You’d think it would be easy to get your hair cut short. Just go into a barber’s shop and say, “I’d like my hair cut very, very short, please.” But American barbers either don’t understand this instruction, or they refuse to understand it. It’s as though there is a single American male haircut mandated by the government, and they are forbidden to deviate from its preppy, comb-over norm. Or they are all solid members of the Barbers’ Union contriving to keep hair long, so that people have to come back more often. Or the Marines have forbidden pink-livered pacifist cowards like me to have short haircuts so that come the day when they have to exterminate us all to ensure America’s safety, they’ll know which hirsute-headed commie bastards to take out first.
The first time this happened to me, the barber snipped away for a few minutes, held up a mirror, then asked me if I was happy with the haircut. “No,” I replied. “Like I said before, I’d like it really, really short, please.” He snipped away for another 20 seconds and stood back again, smiling. We’d already had one long and confusing conversation when he’d asked me, “You like Turkey?” and I said I’d never been, until eventually I worked out he was just making pre-Thanksgiving small-talk. So I paid and left and didn’t give him a tip, and never went back.

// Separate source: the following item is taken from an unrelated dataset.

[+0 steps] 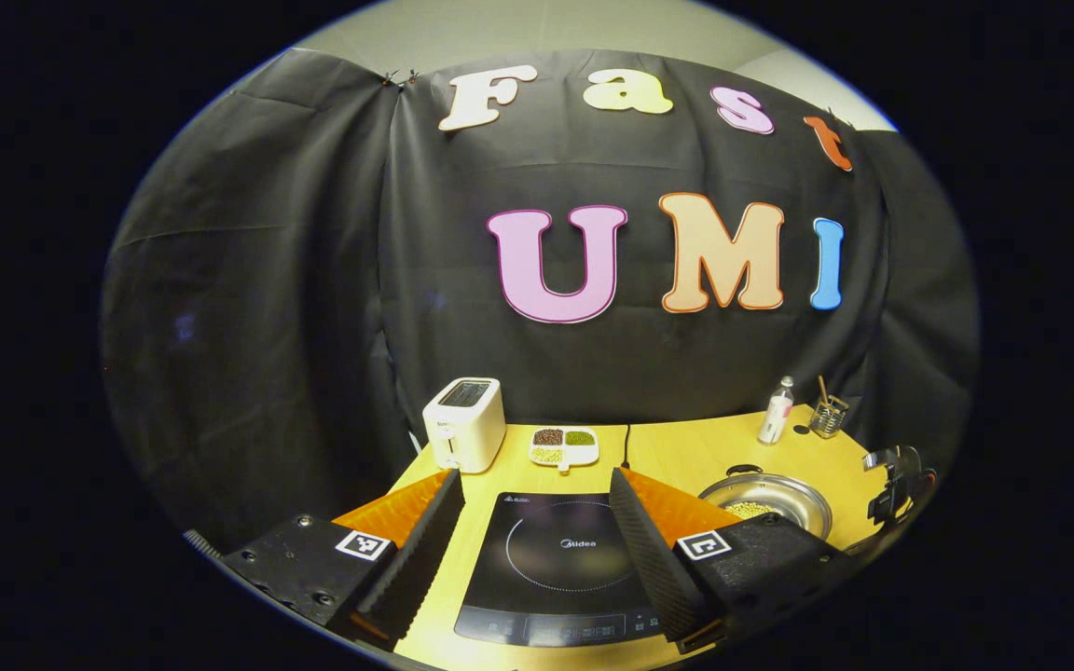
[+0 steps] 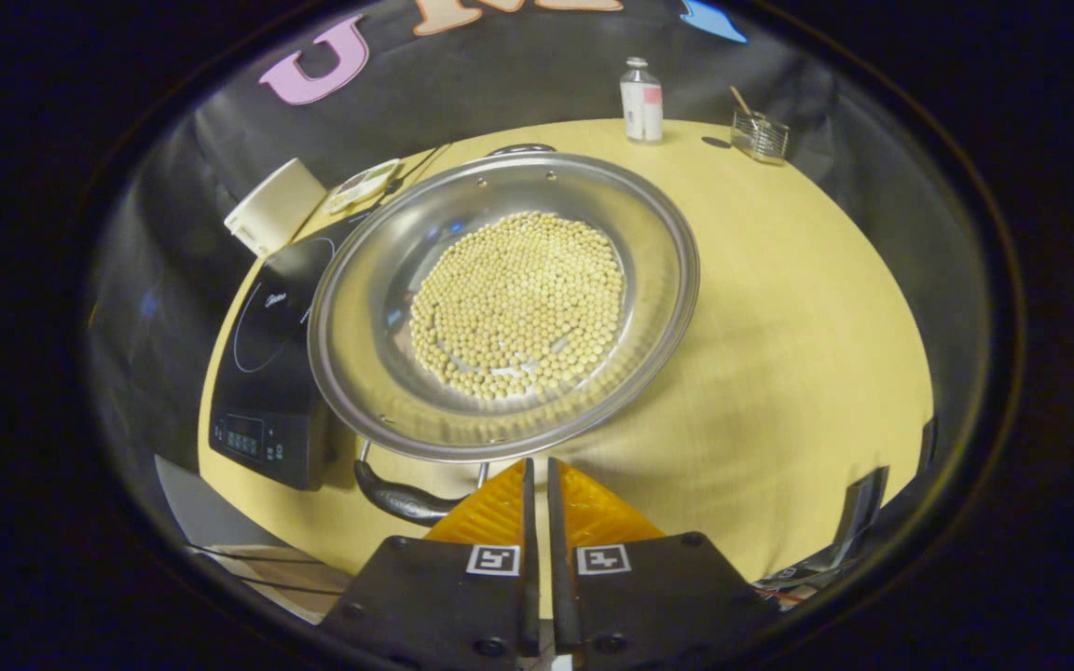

The second time, I explained to the barber that I wanted “what we used to call in England a Number Two Cut all over, please.” I always say please, because you should, even if it doesn’t help make your average barber understand that you want your hair cut really, really fucking short. He nodded and said, “Of course, sir.” And then he cut my hair for a few minutes and held up the mirror. I asked him three more times to continue cutting my hair until it was really, really short, “like I asked for,” which visibly annoyed him. That made two of us. In the end I gave up there too. No tip, never went back.
Finally, I found Hannah’s Barber Shop, which deserves to be patronised for its name alone. Hannah really is the owner, though it was a young bloke who did my hair. He got it all wrong, but when I kept asking him to keep cutting it really, really short just like I asked for, he kept laughing, like I was the most comical customer he’d ever served. “Are you sure?” he wanted to know. “Oh yes, I am very sure,” I replied. We stopped to check another four or five times, with the barber bemused and incredulous at my apparently outrageous request asking him, a barber, to cut my hair off.
There finally came a moment of clarity as he thought for a moment and said, “So what you want is a Number Three Cut all over?” As though no one had asked for such a thing since the 1930s.
“Is that what I need to ask for? I thought no one understood the numbers system here.”
“Yes, that’s all you need to ask for. Next time you come.”
“I’ll be back,” I promised. He got a six-dollar tip on a 14-buck haircut. Better still, he didn’t once ask me where I’m going on my holidays. Or about my taste in roasted poultry.